AWSを学び始めると、ほぼ必ず目にするのがIAM(Identity and Access Management)です。

「EC2やS3は分かるけど、IAMって何?」
「ユーザーやロールって何が違うの?」
「なぜ最初にIAMを設定するの?」

このような疑問を持つIT業務初心者の方は非常に多くいます。

IAMはAWSの「誰が」「何をできるか」を管理する仕組みです。
AWSを安全に利用するための最も重要なサービスの一つであり、実際の現場でも必ず利用されています。

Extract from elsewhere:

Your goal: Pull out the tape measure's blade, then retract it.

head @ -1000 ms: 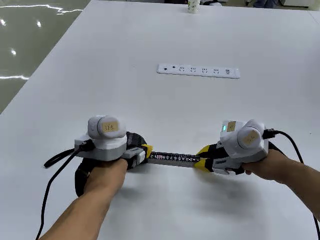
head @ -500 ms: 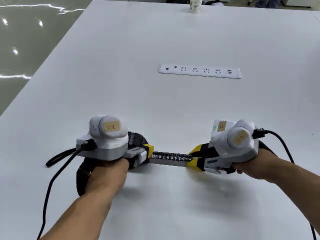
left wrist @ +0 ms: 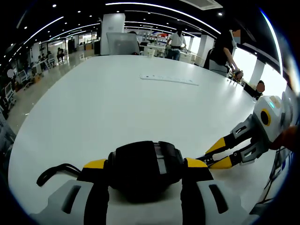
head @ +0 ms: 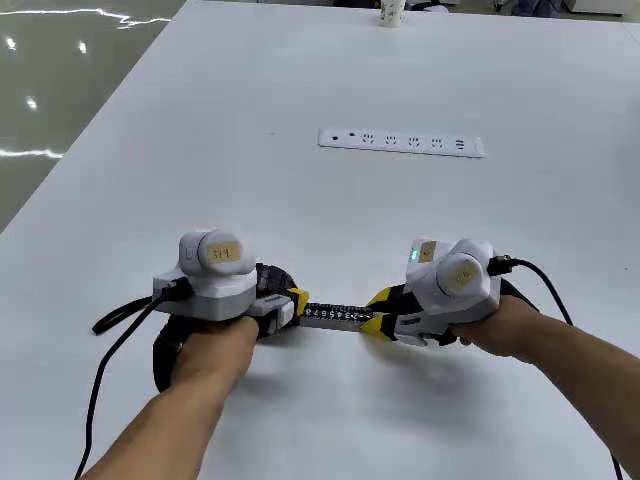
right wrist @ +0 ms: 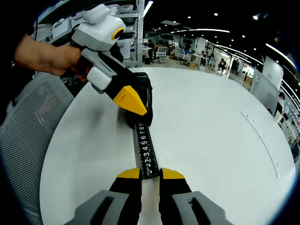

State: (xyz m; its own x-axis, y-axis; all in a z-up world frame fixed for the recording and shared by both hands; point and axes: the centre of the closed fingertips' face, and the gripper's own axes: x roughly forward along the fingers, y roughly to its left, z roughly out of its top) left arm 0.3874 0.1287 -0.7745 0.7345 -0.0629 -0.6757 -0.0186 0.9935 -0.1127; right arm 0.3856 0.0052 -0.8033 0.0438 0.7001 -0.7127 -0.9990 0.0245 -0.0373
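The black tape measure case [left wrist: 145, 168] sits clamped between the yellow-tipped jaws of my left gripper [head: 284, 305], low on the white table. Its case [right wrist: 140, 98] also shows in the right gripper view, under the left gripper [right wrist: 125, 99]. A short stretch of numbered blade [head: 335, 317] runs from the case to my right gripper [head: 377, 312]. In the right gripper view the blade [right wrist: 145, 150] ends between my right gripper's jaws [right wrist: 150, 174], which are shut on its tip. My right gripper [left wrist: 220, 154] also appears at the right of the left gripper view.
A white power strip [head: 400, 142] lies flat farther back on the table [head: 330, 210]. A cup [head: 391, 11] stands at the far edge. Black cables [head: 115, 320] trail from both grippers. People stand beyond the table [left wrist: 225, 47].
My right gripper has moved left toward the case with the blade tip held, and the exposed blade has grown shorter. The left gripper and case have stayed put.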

この記事では、IAMの基本から、実際の業務での使われ方、関連用語との違いまで初心者向けに分かりやすく解説します。


IAMとは?

IAMとはIdentity and Access Managementの略で、日本語では「IDとアクセス権限を管理するサービス」と考えると分かりやすいでしょう。

簡単に言えば、

  • 誰がAWSを使うのか
  • 何を操作できるのか
  • どこまで操作できるのか

を管理する仕組みです。


IAMを身近な例で考えてみよう

会社のオフィスをイメージしてください。

  • 社員証を持っている人だけ入れる
  • 会議室には全員入れる
  • サーバールームは管理者しか入れない
  • 社長室は限られた人だけ

AWSでも全く同じ考え方です。

IAMは「誰がどこまで入れるか」を決める入館管理システムのような存在です。


IAMで管理できるもの

IAMユーザー

AWSを利用する人です。

例えば

  • 田中さん
  • 佐藤さん
  • 新人エンジニア

など、それぞれ個別のアカウントを作成します。


IAMグループ

同じ権限を持つユーザーをまとめる仕組みです。

例えば

  • 開発チーム
  • 運用チーム
  • 管理者

新人が入社したらグループへ追加するだけなので管理が簡単になります。


IAMポリシー

何を許可するかを書いたルールです。

例えば

  • EC2を見るだけ
  • S3へアップロードできる
  • IAMは変更できない

といったアクセス権限を細かく設定できます。


IAMロール

AWSサービス同士が安全に連携するための権限です。

人ではなく、

  • EC2
  • Lambda
  • ECS

などがAWSサービスへアクセスするときによく利用されます。


実際の業務ではどのように使われる?

例えば新人エンジニアがAWS環境へ参加する場合です。

  1. IAMユーザーを作成
  2. 開発グループへ追加
  3. 必要最低限の権限だけ付与
  4. 管理者権限は付与しない

これにより誤操作を防ぐことができます。


IAMが重要な理由

AWSには非常に多くのサービスがあります。

もし全員が何でも操作できる状態なら、

  • サーバー削除
  • データ削除
  • セキュリティ設定変更
  • 高額なサービス作成

など重大な事故につながる可能性があります。

IAMはこのような事故を防ぐために存在しています。


最小権限の原則とは?

IAMでは必要最低限だけ許可するという考え方があります。

例えば、

  • 見るだけなら閲覧権限だけ
  • 開発担当なら開発環境だけ
  • 本番環境は管理者のみ

これを最小権限の原則(Least Privilege)と呼びます。

現場では非常に重要な考え方です。


IAMとルートユーザーの違い

項目 ルートユーザー IAMユーザー
作成直後から存在 ×
全権限を持つ 必要に応じて付与
普段利用 推奨しない 推奨

AWSでは普段の業務ではルートユーザーではなくIAMユーザーを利用します。


IAMでよくある初心者の疑問

IAMがないとAWSは使えない?

ルートユーザーだけでも利用できますが、実際の業務ではIAMを利用することが基本です。

IAMは無料?

IAM自体の利用料金は発生しません。

IAMユーザーは何人でも作れる?

必要に応じて複数のユーザーを作成できます。


IAMを学ぶと理解しやすくなる関連用語

  • EC2
  • S3
  • VPC
  • CloudWatch
  • Lambda
  • ECS
  • EKS
  • Organizations
  • STS

これらのサービスを利用する際にもIAMの知識は必須になります。


IT業務初心者が覚えておきたいポイント

  • IAMはAWSのアクセス管理サービス
  • 誰が何をできるかを決める
  • ユーザー・グループ・ロール・ポリシーを理解する
  • 最小権限で運用する
  • 普段はルートユーザーを使わない

まとめ

IAMはAWSを安全に利用するための土台となるサービスです。

EC2やS3などのサービスを学ぶ前後にIAMを理解しておくことで、「誰がどのサービスを使えるのか」という仕組みが分かり、AWS全体への理解が深まります。

IT業務では、新しいユーザーの作成や権限設定、ロールの付与などIAMに触れる機会は非常に多いため、早い段階で基本を身につけておくことをおすすめします。